Sunday, August 29, 2004

I Watch the Video Music Awards so you don't have to.

This year's Video Music Awards are in Miami and the artists are arriving by boat on a dressed-up dock. How old is Kurt Loder exactly? The other host of the pre-show, Su Chin Pak, actually seems to have a brain in her head. I haven't seen many of these videos because MTV and VH1 only show them anymore at 5 a.m. and I can only watch when I have insomnia.

Adorable Will Smith is on the red carpet. He is decked out in Phillies gear. Love him. "I just saw Shaq," Will says. "He lost a ton of weight!"

There is P.Diddy, in a white suit and a weird cropped Mohawk. Look! There is Al Sharpton! (Why is he there?)

Jay Z arrives, also in a white suit, and a straw Panama hat.

Somebody needs to explain to me the rap fashion trend of guys wearing huge white t-shirts over baggy shorts. That is what I wear when I am bloated and I am not considered hip then.

Beyonce is wearing gold lame hot pants and a boob-exposing jacket. I think she has on a blonde wig. Destiny's Child is back in the studio, she reports.

Jennifer Lopez opens the show. She is dressed in a huge brown hat and a brown, leather-ish handkerchief dress. Don't like it. She introduces Usher. It is raining on Usher. Won't this electrocute him as he sings? Oh the rain is so he can get wet and then take off his shirt. Usher uses a microphone stand to break a window. Now it is Ludacris with Usher. And Usher again, in a white suit.

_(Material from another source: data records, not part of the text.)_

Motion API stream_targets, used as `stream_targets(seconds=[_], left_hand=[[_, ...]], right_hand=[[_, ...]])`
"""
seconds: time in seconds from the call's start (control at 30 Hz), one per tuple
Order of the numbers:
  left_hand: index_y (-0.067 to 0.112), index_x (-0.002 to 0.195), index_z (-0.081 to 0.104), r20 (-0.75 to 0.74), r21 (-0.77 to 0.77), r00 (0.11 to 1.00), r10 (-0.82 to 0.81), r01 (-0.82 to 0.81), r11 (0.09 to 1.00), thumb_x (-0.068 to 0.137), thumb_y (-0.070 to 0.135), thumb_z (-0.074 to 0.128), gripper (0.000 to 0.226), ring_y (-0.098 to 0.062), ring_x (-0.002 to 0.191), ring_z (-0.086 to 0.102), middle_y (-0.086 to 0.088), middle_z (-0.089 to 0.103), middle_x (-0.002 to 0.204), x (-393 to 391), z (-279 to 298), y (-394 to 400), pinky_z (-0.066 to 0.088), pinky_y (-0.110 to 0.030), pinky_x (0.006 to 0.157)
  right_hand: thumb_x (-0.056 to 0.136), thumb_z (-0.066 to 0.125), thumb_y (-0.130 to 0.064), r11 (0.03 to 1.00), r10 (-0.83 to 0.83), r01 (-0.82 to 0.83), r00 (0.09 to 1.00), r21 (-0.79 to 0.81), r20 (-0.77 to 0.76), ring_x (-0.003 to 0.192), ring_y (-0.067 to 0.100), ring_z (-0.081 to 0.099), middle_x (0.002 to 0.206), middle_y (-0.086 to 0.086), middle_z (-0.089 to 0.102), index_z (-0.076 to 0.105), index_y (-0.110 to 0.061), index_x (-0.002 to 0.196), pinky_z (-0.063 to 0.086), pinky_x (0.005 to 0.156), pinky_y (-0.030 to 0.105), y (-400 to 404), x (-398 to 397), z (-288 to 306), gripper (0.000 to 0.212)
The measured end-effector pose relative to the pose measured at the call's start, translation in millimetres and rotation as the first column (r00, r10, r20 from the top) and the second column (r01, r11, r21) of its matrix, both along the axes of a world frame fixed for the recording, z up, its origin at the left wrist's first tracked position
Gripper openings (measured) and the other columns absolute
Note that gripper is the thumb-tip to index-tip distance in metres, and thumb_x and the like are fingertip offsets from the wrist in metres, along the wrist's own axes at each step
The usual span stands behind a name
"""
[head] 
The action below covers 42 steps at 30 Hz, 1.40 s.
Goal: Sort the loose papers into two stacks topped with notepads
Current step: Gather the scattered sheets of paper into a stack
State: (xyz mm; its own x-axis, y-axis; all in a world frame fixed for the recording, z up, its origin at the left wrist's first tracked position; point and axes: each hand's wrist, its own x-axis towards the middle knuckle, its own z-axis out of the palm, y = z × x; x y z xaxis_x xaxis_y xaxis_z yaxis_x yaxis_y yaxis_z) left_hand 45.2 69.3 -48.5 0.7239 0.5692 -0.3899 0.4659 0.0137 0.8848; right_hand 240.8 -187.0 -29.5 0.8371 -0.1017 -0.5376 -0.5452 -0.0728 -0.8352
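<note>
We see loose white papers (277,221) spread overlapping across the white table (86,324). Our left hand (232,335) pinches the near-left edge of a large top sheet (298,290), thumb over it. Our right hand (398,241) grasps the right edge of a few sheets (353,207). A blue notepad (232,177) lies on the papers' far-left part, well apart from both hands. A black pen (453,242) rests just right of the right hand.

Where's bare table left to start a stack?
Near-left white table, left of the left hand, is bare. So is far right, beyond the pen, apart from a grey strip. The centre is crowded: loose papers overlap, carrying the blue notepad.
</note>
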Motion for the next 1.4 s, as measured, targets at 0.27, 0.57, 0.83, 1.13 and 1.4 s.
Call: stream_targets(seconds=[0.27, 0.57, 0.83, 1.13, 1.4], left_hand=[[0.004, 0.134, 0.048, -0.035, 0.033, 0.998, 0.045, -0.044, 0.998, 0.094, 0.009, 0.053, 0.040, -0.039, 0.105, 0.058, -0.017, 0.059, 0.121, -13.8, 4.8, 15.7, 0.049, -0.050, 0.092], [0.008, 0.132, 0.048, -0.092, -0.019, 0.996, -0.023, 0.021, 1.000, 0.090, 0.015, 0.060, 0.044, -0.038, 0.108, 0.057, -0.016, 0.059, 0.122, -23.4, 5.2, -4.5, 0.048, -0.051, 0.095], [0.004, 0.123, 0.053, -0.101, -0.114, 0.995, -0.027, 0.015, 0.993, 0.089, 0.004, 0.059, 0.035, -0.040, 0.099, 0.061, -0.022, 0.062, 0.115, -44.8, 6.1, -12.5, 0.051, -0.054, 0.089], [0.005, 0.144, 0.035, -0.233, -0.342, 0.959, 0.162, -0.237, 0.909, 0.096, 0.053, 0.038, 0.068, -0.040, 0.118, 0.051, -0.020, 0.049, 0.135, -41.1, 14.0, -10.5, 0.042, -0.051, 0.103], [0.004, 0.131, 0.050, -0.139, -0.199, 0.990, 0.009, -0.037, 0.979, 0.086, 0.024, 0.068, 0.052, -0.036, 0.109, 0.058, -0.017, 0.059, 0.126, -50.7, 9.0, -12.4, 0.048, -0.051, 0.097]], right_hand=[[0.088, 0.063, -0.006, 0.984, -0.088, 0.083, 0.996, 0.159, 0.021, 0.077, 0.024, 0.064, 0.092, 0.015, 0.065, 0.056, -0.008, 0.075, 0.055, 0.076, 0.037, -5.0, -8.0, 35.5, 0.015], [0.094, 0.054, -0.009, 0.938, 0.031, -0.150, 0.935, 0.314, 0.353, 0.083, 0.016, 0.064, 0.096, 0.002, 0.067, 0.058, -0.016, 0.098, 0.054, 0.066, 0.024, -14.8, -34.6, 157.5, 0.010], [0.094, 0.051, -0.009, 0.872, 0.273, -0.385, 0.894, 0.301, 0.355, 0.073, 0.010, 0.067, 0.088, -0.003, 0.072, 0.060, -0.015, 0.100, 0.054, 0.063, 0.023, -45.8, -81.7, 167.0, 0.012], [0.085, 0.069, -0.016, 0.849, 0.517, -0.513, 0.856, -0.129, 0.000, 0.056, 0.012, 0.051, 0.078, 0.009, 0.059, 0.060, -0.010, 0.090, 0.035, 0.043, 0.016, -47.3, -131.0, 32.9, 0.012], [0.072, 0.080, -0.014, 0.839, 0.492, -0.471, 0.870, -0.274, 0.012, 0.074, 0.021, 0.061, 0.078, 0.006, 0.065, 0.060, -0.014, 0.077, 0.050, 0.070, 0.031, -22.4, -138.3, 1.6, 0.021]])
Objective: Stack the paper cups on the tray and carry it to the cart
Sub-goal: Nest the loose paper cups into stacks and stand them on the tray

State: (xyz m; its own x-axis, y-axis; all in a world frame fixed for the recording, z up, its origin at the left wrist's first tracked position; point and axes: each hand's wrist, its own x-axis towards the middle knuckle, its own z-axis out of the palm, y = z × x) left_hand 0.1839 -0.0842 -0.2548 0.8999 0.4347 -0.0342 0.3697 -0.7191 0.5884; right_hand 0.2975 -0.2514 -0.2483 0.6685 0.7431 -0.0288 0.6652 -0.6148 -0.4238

People are dangling from the ceiling. There are fires on stage. This must be to dry off Usher. Now it is Shaq and Will Smith. Shaq is a lard butt, I don't care what anyone says.

The Best Pop Video goes to No Doubt for "It's My Life," in which she kills off all her husbands. I like the song and video and the red flowers in Gwen Stefani's hair.

Jay Z wins an award for "99 Problems," a song I like and my friend Tina hates. "What up B?" he says to Beyonce. She is supposedly his girlfriend although they keep it on the "down low." I guess "What up B?" is as close to a declaration of public love that Jay Z gets.

ARGH! It is Hoobastank singing that song I hate!! And they are off-key!!!

Okay, I am bored. Now I have switched over to the closing ceremonies of the Olympics. People are holding giant pinwheels, fishing nets and there is a parade of vacationers holding inflatable beach toys.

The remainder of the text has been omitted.